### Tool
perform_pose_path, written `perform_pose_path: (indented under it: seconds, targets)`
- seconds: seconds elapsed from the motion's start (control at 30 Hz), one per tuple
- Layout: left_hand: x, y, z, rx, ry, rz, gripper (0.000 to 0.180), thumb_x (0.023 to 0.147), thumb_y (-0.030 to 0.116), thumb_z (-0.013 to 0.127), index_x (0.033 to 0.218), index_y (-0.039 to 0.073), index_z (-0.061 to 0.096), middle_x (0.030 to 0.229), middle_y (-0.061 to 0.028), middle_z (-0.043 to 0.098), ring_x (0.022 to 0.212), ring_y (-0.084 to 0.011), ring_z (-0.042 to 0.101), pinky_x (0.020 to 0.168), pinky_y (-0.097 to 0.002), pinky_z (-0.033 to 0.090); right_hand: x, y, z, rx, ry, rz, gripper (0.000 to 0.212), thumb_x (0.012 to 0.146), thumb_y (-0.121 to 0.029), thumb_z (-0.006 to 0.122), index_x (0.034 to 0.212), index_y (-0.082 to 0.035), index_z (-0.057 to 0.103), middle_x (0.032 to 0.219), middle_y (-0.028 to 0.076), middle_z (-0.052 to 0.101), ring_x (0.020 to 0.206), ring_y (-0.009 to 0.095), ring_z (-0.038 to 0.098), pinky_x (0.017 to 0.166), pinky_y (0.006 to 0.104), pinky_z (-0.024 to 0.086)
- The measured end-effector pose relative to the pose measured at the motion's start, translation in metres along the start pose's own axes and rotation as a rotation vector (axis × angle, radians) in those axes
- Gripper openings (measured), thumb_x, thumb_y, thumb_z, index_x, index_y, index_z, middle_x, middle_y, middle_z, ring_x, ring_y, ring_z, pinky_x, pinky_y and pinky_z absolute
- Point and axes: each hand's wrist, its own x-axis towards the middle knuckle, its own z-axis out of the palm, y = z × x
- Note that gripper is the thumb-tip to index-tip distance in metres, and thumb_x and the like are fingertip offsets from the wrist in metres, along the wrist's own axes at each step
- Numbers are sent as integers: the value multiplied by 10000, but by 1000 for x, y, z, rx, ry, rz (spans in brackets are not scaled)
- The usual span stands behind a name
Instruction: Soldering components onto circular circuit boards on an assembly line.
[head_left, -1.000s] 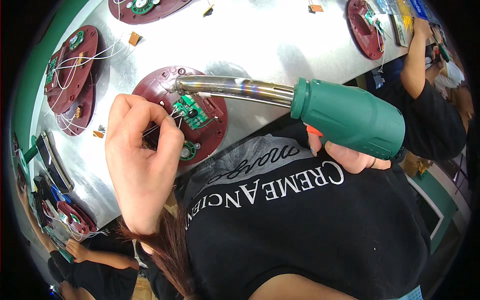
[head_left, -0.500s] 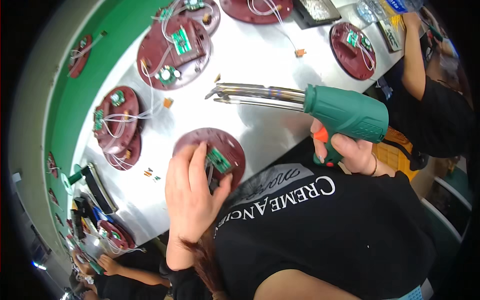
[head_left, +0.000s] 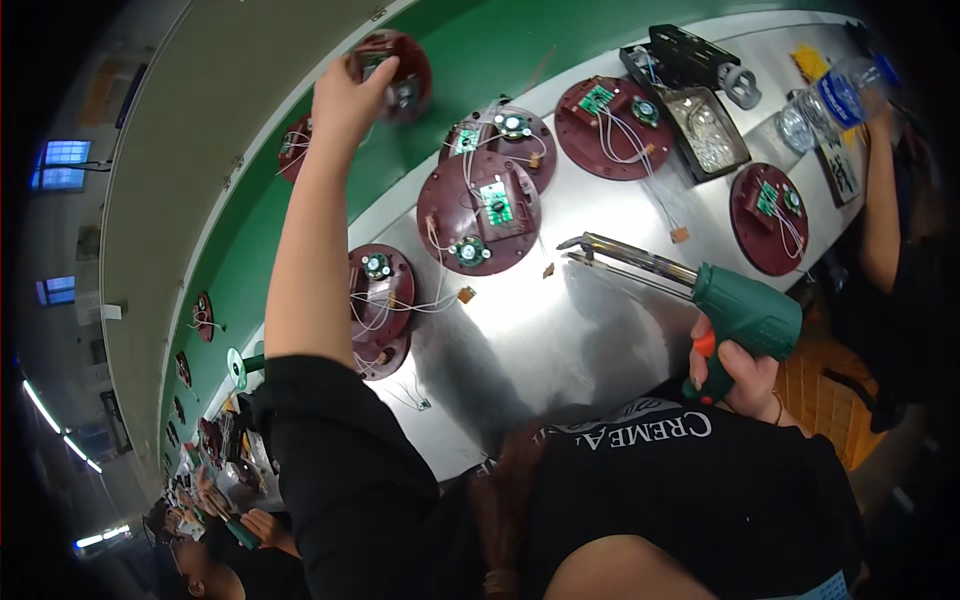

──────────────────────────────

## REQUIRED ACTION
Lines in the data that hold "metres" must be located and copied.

## TASK RESPONSE
- The measured end-effector pose relative to the pose measured at the motion's start, translation in metres along the start pose's own axes and rotation as a rotation vector (axis × angle, radians) in those axes
- Note that gripper is the thumb-tip to index-tip distance in metres, and thumb_x and the like are fingertip offsets from the wrist in metres, along the wrist's own axes at each step

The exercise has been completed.